When something else is the better tool

  • BPC-157 + TB-500 + GHK-Cu in separate vials

    Use instead when: You want titration control, want to identify which component is responsible for an effect or side effect, or want to optimise the dose of each. The separate-vial protocol is logistically harder but pharmacologically cleaner.

  • Single-peptide protocol matched to your goal

    Use instead when: Your goal is specific — chronic Achilles, post-surgical recovery, skin maintenance. Pick the component that targets it (BPC-157 local, TB-500 systemic, GHK-Cu cosmetic) and dose it properly rather than running a diluted blend.

  • KLOW Stack

    Use instead when: You want the same convenience but with an added anti-inflammatory component (KPV) for users with chronic inflammation or gut issues. KLOW is GLOW + KPV — same trade-offs around blend-vial control, with broader effect.

What's the active dose per shot?
A typical 0.1 ml dose from the standard blend delivers roughly 200 mcg BPC-157, 200 mcg TB-500, and 1 mg GHK-Cu.
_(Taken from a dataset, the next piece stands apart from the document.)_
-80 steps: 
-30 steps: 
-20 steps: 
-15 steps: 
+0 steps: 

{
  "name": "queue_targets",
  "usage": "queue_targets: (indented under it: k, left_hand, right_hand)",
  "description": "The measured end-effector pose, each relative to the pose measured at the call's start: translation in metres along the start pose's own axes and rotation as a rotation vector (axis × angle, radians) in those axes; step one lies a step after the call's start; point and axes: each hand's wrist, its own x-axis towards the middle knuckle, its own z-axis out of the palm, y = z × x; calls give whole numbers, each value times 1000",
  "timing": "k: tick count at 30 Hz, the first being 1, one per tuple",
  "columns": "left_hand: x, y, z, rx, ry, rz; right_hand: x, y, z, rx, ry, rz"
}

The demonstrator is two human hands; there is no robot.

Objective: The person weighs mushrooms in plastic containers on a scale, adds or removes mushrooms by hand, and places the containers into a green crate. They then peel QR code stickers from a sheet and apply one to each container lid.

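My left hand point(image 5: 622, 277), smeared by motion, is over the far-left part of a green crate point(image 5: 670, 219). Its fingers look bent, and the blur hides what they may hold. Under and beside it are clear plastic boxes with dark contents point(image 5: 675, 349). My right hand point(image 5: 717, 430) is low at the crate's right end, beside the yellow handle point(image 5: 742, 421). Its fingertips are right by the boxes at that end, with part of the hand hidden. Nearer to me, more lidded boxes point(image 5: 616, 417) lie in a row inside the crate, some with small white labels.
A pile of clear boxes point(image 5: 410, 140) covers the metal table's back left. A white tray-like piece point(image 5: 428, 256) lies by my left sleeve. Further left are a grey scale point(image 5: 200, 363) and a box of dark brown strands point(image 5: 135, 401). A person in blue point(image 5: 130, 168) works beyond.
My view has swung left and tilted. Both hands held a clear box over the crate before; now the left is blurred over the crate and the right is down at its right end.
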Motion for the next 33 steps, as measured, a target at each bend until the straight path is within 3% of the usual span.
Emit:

The BPC and TB-500 doses are lower than the standard single-peptide protocols (BPC-157 typically 250–500 mcg, TB-500 typically 2–5 mg per shot), so don't expect injury-specific outcomes to match a dedicated protocol.
Can I add HGH or peptide GH-secretagogues to GLOW?
Mechanistically there's no conflict; some users do. Watch the total injection burden (GLOW is already one daily shot) and remember that adding GH-axis compounds adds its own cycle logic.
Why the temporary blue tint?
GHK-Cu is a copper-complexed peptide. The copper colour shows at the injection site for a few days before the body clears it. Rotating sites prevents accumulation in one area.
Is this safer than the individual components?
No — it's the same risk profile, summed. Pre-blending doesn't add safety; it just removes your ability to identify and adjust which component is causing a problem.
Why is it called GLOW?
Marketing. The skin-quality story from GHK-Cu was the framing the original blend was sold under. It's not a clinical name and there's no trial referenced under that label.